Lucene Search from Blosxom

Overview:

Lucene's in Java, blosxom's in Perl.  Most of the work is getting the two to talk.  I'll describe the process bottom up, then show the code top down.

First, follow the Lucene instructions to index your blosxom *.txt files.

LuceneSearch.java is a simplified SearchFiles program which accepts the index name and a url encoded query from the argument list and simply outputs the names of the matching files to standard out.  The reason for the url encoding is to avoid the mess of concatenating arguments and unmatched quotes and security issues.
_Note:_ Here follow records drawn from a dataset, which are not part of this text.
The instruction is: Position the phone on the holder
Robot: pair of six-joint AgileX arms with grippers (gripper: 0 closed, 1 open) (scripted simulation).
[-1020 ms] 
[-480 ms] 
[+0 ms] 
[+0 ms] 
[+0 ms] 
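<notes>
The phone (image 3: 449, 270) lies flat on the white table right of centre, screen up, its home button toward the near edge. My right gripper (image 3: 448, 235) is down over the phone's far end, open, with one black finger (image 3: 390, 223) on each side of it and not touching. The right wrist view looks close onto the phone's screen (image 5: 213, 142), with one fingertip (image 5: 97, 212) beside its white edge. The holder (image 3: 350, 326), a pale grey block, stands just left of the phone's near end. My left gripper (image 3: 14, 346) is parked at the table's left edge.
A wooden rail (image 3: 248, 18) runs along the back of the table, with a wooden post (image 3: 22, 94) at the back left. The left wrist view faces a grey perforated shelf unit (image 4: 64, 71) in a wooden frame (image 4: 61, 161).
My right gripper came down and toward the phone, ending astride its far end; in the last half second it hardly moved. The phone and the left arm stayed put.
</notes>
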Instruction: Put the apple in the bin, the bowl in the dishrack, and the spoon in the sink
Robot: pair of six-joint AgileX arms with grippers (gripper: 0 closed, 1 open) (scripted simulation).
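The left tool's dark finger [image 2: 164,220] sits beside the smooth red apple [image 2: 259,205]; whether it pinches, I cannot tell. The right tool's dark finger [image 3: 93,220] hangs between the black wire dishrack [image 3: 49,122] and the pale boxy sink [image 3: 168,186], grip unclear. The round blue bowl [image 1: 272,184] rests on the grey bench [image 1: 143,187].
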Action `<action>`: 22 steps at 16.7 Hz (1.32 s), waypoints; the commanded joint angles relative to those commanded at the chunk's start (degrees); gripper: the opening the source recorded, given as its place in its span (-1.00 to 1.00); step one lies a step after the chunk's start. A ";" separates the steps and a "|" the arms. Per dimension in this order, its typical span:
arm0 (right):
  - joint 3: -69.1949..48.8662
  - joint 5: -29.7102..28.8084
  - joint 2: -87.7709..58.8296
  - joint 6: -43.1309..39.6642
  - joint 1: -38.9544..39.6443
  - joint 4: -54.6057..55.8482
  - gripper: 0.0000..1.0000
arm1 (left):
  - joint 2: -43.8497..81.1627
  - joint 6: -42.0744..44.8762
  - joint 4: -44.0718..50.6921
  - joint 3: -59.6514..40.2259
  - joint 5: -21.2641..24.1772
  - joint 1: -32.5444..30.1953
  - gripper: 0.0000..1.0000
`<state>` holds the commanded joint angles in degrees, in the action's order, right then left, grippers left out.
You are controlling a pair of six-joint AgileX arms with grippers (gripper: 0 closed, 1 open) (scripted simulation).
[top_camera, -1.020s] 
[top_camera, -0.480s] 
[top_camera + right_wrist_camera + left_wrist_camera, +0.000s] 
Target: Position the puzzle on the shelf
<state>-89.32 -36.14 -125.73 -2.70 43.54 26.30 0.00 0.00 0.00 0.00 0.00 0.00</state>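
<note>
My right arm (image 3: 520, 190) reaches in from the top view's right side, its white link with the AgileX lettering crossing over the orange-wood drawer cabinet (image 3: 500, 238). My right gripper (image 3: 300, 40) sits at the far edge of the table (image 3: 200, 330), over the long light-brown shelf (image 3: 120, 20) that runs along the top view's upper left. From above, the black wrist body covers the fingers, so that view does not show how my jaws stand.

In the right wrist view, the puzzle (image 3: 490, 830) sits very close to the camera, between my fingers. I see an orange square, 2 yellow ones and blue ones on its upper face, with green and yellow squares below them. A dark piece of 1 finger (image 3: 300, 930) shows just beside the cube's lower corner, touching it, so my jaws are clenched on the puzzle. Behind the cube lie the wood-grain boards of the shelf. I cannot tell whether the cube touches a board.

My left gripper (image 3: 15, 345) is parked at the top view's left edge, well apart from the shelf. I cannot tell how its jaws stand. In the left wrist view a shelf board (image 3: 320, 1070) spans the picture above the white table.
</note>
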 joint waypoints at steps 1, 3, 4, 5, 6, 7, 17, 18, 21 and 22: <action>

Lucene.pm is a perl module that simply calls the Java program, captures the output into an array (after stripping off paths and linefeeds) and otherwise mimics the object interface of DirHandle.  The stripping off of paths is probably a bit of overkill at the moment, and may ultimately need to be relaxed.

blosxom.cgi is modified to simply use Lucene and to substitute the appropriate instance of this object if the "q" parameter was passed on the URL.  Everything else is the same, so blosxom will do its normal job of sorting and selecting by date, and formatting as required.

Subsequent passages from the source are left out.